Dal referto che posso leggere il Suo Doppler risulta nei limiti.
Le Linee Guida consigliano in caso di
Ddimero negativo: nessun provvedimento.
Ddimero positivo con ECD venoso positivo: trattamento della trombosi.
Ddimero positivo con ECD negativo: Se elevata probabilità di trombosi (esame obiettivo e calcolo di uno score specifico) trattamento e nuovo ECD venoso a distanza di qualche giorno;
se vi è una bassa probabilità clinica di trombosi non è richiesta alcuna terapia.
Ma come può verificarsi che ci sia un aumento del Ddimero senza trombosi?
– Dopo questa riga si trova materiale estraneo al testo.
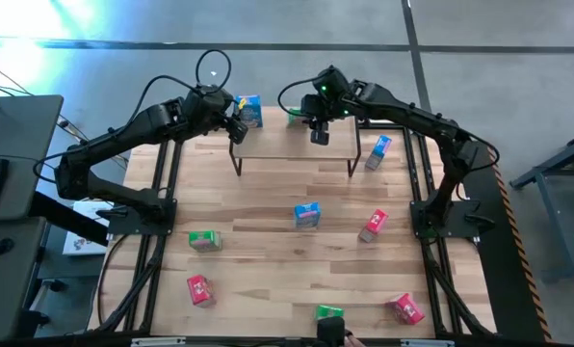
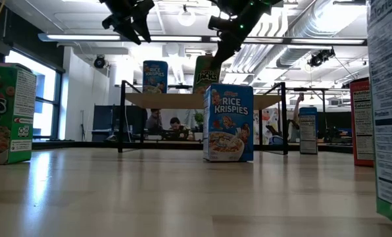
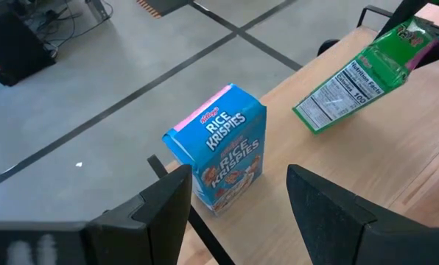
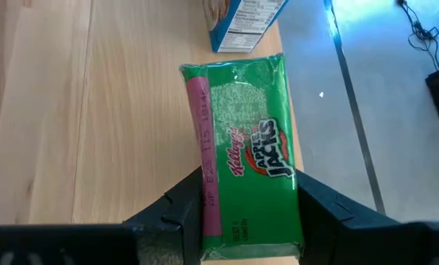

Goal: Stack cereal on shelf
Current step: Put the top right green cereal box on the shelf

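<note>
The shelf (image 1: pixel 297 146) stands at the table's far middle. A blue Rice Krispies box (image 3: pixel 219 151) stands upright on the shelf's far left corner (image 1: pixel 249 110). My left gripper (image 3: pixel 238 213) hovers open just short of that box, above the shelf's left end (image 1: pixel 235 125). My right gripper (image 4: pixel 253 221) is shut on a green Apple Jacks box (image 4: pixel 245 147), held over the shelf's far edge just right of the blue box (image 2: pixel 206 74). Whether the green box's lower end touches the shelf top, I cannot tell. My right gripper pinches the green box between its two fingers, one on the pink narrow side (image 4: pixel 205 213) and one on the opposite side, near the end closest to the wrist. The fingers slant down from the table's right and lie across the box. The box hangs tilted (image 3: pixel 356 77), printed front up.
Loose cereal boxes lie about the tabletop: blue (image 1: pixel 307 215) and red (image 1: pixel 373 225) in the middle, green (image 1: pixel 203 239) and red (image 1: pixel 199 288) at the left, green (image 1: pixel 329 312) and red (image 1: pixel 404 308) near the front. Another blue box (image 1: pixel 378 151) is beside the shelf's right legs.
</note>
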You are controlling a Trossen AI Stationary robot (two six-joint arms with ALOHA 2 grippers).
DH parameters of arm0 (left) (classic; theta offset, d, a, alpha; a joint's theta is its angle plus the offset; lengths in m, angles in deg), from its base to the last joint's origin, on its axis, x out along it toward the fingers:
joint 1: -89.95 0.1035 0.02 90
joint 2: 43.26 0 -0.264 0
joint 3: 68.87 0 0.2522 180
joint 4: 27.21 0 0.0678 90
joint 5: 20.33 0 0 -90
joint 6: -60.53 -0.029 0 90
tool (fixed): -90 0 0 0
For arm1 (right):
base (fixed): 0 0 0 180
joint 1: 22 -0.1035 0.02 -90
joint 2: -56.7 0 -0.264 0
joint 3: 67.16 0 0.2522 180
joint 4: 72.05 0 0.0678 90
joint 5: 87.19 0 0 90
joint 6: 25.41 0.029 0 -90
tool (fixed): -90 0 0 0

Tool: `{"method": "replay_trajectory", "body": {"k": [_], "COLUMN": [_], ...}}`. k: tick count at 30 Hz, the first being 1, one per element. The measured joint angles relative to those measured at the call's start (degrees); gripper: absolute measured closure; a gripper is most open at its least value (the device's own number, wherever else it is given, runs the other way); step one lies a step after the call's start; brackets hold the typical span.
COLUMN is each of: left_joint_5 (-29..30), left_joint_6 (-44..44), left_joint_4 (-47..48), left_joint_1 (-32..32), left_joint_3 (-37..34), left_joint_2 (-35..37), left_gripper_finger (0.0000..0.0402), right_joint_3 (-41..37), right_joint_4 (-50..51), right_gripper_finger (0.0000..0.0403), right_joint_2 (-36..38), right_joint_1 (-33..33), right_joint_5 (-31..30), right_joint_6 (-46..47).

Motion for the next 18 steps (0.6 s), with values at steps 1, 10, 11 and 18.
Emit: {"method": "replay_trajectory", "body": {"k": [1,10,11,18], "left_joint_5": [-0.01,-0.01,0.01,0.00], "left_joint_6": [0.00,0.00,0.00,0.00], "left_joint_4": [0.00,0.00,0.00,0.04], "left_joint_1": [0.00,0.00,-0.02,-0.02], "left_joint_3": [0.00,0.00,0.00,0.00], "left_joint_2": [0.00,0.00,0.00,0.02], "left_gripper_finger": [0.0188,0.0188,0.0188,0.0188], "right_joint_3": [0.00,0.07,0.07,0.07], "right_joint_4": [0.05,0.17,0.20,0.50], "right_gripper_finger": [0.0260,0.0260,0.0260,0.0240], "right_joint_2": [0.00,-0.55,-0.56,-0.65], "right_joint_1": [0.00,0.79,0.96,1.53], "right_joint_5": [0.09,0.65,0.97,2.41], "right_joint_6": [0.00,-0.74,-0.92,-2.07]}}
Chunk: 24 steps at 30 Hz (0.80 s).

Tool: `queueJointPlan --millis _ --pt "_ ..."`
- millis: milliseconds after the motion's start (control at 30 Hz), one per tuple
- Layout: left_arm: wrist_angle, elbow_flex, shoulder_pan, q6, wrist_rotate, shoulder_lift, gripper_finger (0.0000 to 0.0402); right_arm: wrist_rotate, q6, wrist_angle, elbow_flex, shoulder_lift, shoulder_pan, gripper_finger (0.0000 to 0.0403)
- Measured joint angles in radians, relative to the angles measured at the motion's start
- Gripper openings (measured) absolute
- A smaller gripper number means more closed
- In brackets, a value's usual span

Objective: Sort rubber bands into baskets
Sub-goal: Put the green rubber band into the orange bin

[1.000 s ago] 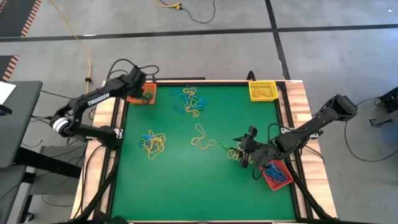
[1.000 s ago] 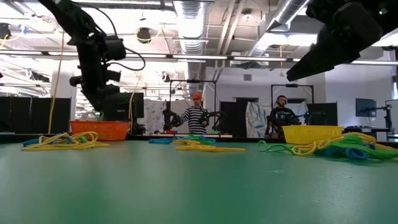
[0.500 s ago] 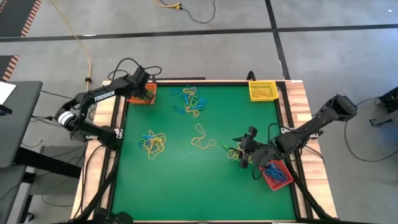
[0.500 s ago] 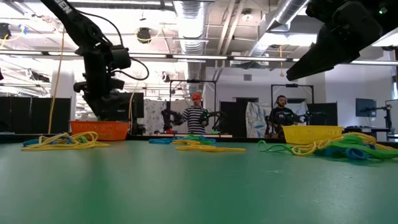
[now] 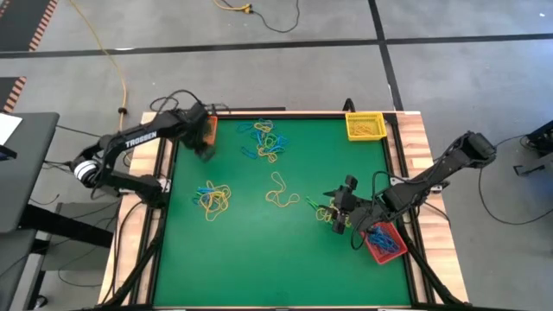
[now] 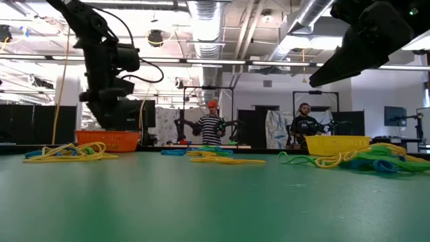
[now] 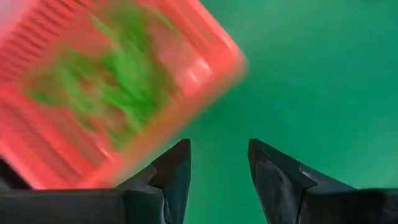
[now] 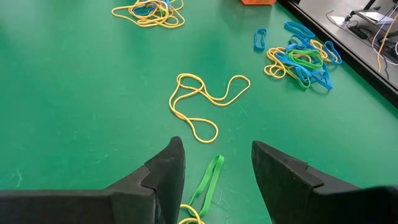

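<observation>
The orange basket [image 5: 210,127] stands at the table's far left corner; the left wrist view shows green rubber bands [image 7: 124,74] in it. My left gripper [image 7: 217,146] is open and points down at bare mat beside the basket's near side [image 5: 206,149]. My right gripper [image 8: 214,149] is open near the right edge [image 5: 340,212], above a green band [image 8: 208,177] lying flat. A yellow basket [image 5: 365,126] sits far right. A red basket [image 5: 383,242] holding blue bands sits near right.
Loose bands lie on the green mat: a mixed pile [image 5: 266,138] at the far middle, another pile [image 5: 213,197] at the left, and a long yellow loop [image 5: 278,192] in the middle. A wooden rim [image 5: 423,173] frames the mat. People stand in the room behind the table.
My left gripper has swung from over the orange basket toward the table's near edge, off the basket and over the mat, and has tipped more steeply down.
</observation>
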Motion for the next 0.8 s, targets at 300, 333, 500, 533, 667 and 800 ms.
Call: queueJointPlan --millis 300,333,500,533,667,800 --pt "-0.213 0.000 -0.222 0.002 0.034 0.000 0.0151 0.000 -0.011 0.000 0.000 0.000 -0.003 0.0215" --pt "-0.212 0.000 -0.244 0.001 0.042 0.000 0.0151 0.000 -0.010 0.000 0.000 0.000 -0.003 0.0215" --pt "-0.196 -0.026 -0.335 -0.018 0.051 0.001 0.0151 0.000 -0.010 0.000 0.000 0.000 0.000 0.0215" --pt "-0.195 -0.035 -0.347 -0.028 0.057 0.001 0.0151 0.000 -0.010 0.000 0.000 0.000 0.000 0.0215" --pt "-0.190 -0.088 -0.395 -0.057 0.119 0.001 0.0151 0.000 -0.010 0.000 0.000 0.000 0.000 0.0215" --pt "-0.183 -0.078 -0.454 -0.063 0.120 0.001 0.0151 0.000 -0.010 0.000 0.000 0.000 0.000 0.0215"
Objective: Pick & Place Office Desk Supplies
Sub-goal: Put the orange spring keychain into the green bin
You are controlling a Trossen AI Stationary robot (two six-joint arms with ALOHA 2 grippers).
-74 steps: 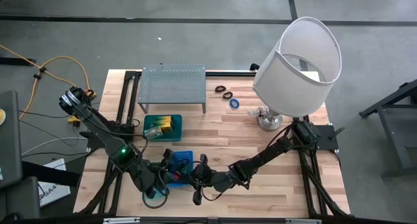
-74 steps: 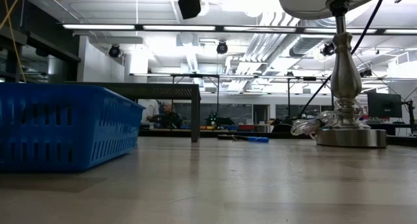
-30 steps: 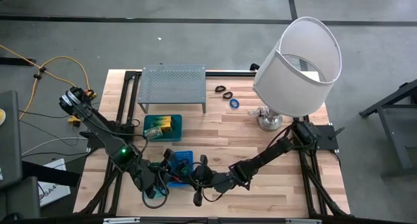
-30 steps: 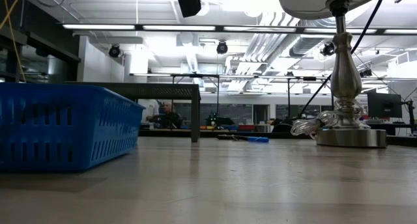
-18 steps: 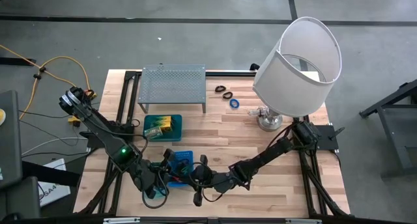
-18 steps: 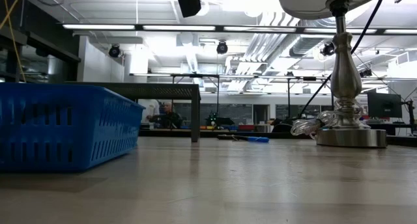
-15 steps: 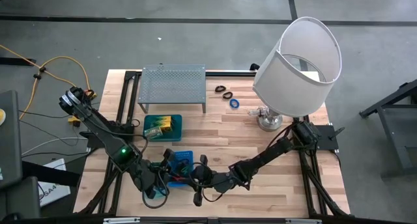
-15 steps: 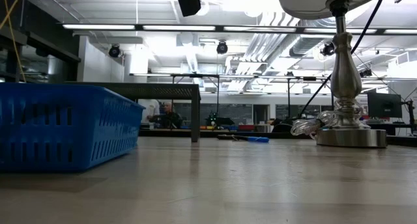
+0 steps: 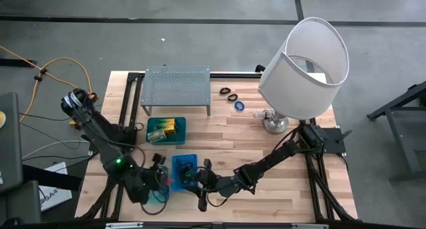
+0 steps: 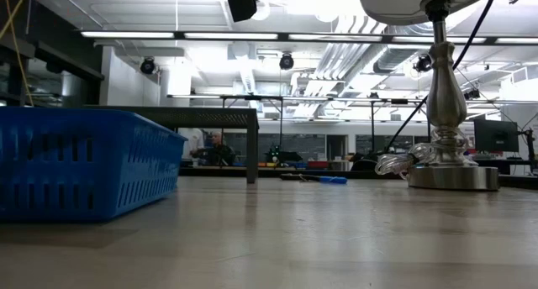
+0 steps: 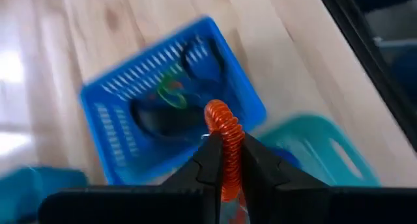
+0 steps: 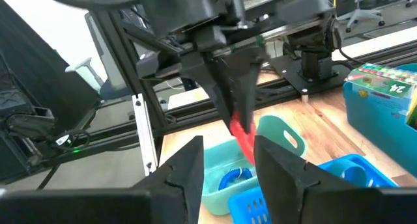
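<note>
My left gripper (image 11: 225,152) is shut on a red coiled ring (image 11: 220,116) and stands at the near left, just left of the blue basket (image 9: 183,170). The basket holds black loops and a green-red ring (image 11: 171,94). A teal tray (image 11: 319,152) lies beside it. My right gripper (image 12: 228,165) is open at the basket's right side (image 9: 200,184), facing the left gripper (image 12: 238,94) with nothing between its fingers. Two black loops (image 9: 228,92) and a blue ring (image 9: 238,105) lie on the far table. My left gripper pinches the red coiled ring between its two fingers, on the coil's side (image 11: 228,160). The fingers slant downward. In the right wrist view the coil's free end (image 12: 245,139) hangs out below the fingertips, clear of the basket and the tray.
A grey perforated rack (image 9: 176,89) stands at the far left. In front of it is a teal box with yellow-green packets (image 9: 166,129). The big white-shaded lamp (image 9: 303,62) stands on its base (image 10: 454,176) at the far right. Bare wood lies in the middle.
My left gripper has drawn away from the right gripper toward the table's left edge, sinking a little and rolling, with the red coil in its hold. The blue basket, earlier half covered by it, now shows whole.
</note>
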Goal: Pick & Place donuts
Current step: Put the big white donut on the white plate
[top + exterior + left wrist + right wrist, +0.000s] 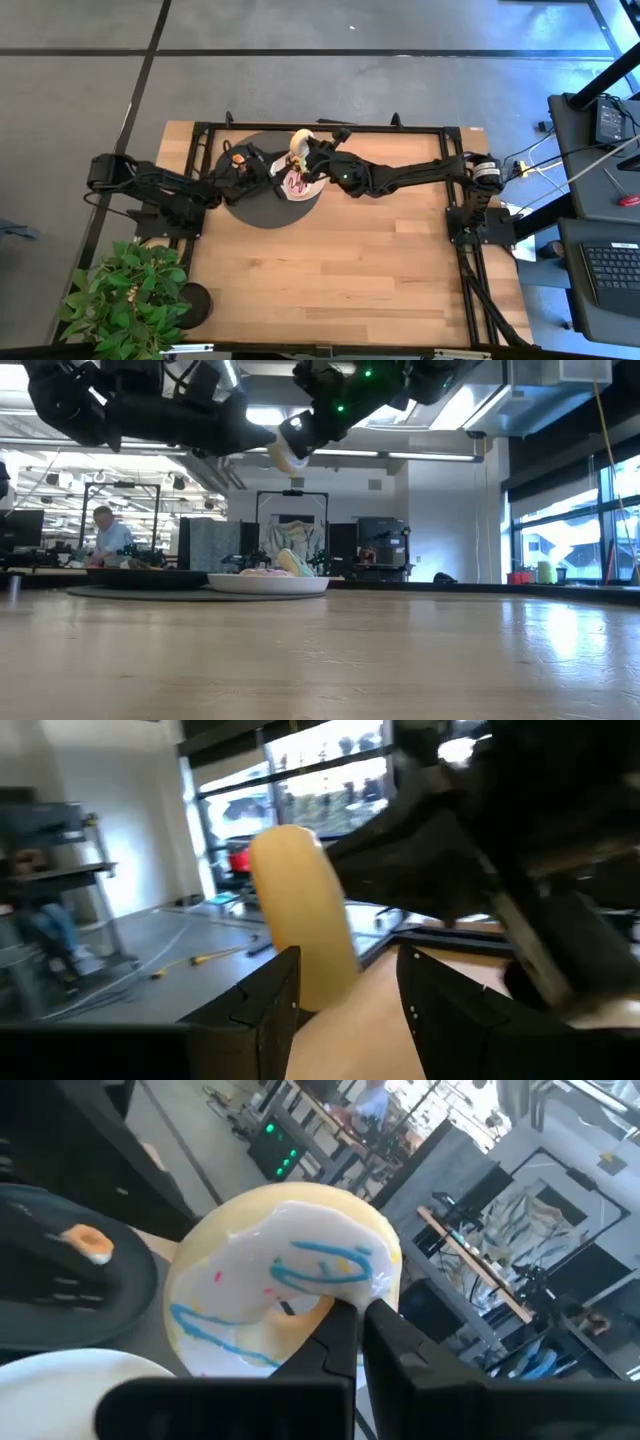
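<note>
My right gripper point(306, 150) reaches in from the table's right and is shut on a cream-yellow donut point(298, 140) with white icing and blue squiggles point(285, 1280). It holds the donut high above the white plate point(268, 584). Pink donuts point(298, 183) lie on that plate, which rests on a black disc point(262, 200). A mini orange donut point(88, 1242) lies on the disc. My left gripper point(345, 970) is open and hovers over the disc's left part point(252, 166). The held donut point(300, 920) shows edge-on just ahead of its fingers. My right gripper pinches the cream-yellow donut's ring beside the hole point(300, 1308). One fingertip point(338, 1325) is at the hole's edge. The far side of the hold is hidden by the fingers themselves. The donut point(287, 455) is lifted clear, high over the plate and tilted on edge.
A potted plant point(125, 300) stands at the table's near left corner. The black frame rail point(320, 128) runs along the far edge just behind the grippers. The bare wood of the table's middle and near right point(360, 260) holds nothing. A person point(108, 540) sits in the room behind.
</note>
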Action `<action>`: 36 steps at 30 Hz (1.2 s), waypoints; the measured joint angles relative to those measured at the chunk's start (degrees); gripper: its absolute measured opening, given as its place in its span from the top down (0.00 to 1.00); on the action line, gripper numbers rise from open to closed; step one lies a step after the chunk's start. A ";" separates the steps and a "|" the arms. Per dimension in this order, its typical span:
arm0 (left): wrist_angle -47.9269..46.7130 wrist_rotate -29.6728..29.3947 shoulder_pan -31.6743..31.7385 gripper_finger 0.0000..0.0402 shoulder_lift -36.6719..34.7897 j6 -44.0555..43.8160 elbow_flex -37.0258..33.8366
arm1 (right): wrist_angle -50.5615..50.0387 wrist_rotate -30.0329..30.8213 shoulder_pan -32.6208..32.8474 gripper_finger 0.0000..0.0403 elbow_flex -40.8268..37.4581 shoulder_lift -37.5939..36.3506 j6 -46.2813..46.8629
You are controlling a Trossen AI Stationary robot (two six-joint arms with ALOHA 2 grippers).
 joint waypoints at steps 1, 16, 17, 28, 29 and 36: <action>-0.02 -1.34 -0.23 0.60 0.48 0.10 0.34 | 0.83 0.01 0.02 0.97 0.00 0.39 -0.57; -0.09 -8.23 -4.78 0.68 2.95 3.30 3.63 | 1.65 3.22 -1.32 0.97 0.00 0.98 -4.19; -0.14 -8.23 -4.91 0.68 2.95 3.21 3.63 | 1.66 2.60 -1.27 0.97 0.00 0.98 -4.16; -1.65 -11.26 -3.56 0.72 2.94 3.10 3.63 | 1.67 0.47 0.00 0.97 0.00 0.98 -3.59; -1.76 -11.29 -3.40 0.72 2.95 2.96 3.63 | 1.67 0.51 0.04 0.97 0.00 0.98 -3.59; -1.54 -7.97 -3.85 0.75 2.95 0.62 3.63 | 1.67 0.51 -0.09 0.97 0.00 0.98 -3.59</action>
Ci sono numerose condizioni cliniche che possono determinare un aumento del Ddimero (età avanzata, infezioni, recenti interventi chirurgici, infiammazioni, ustioni, tumori, traumi e tante altre che non Le sto ad elencare…).
D’altra parte ci sono numerose condizioni cliniche in cui si verifica un edema a carico degli arti inferiori: la trombosi è certamente un grave evento clinico da dover escludere ma non è la sola responsabile.
Altre condizioni sono lo scompenso cardiaco, lo squilibrio idro elettrolitico, le deficienze proteiche, l’insufficenza venosa, l’insufficenza linfatica.
Ci sono anche dei farmaci antiipertensivi che possono causare tra gli effetti collaterali abbastanza comuni edema degli arti inferiori: a volte basta cambiare categoria farmacologica per curare l’ipertensione arteriosa che il fastidioso fenomeno cessa di presentarsi dopo una giornata passata in piedi…
Provi a parlarne con il Suo Medico di Famiglia e vedrà che riuscirete a trovare insieme una soluzione al Suo problema.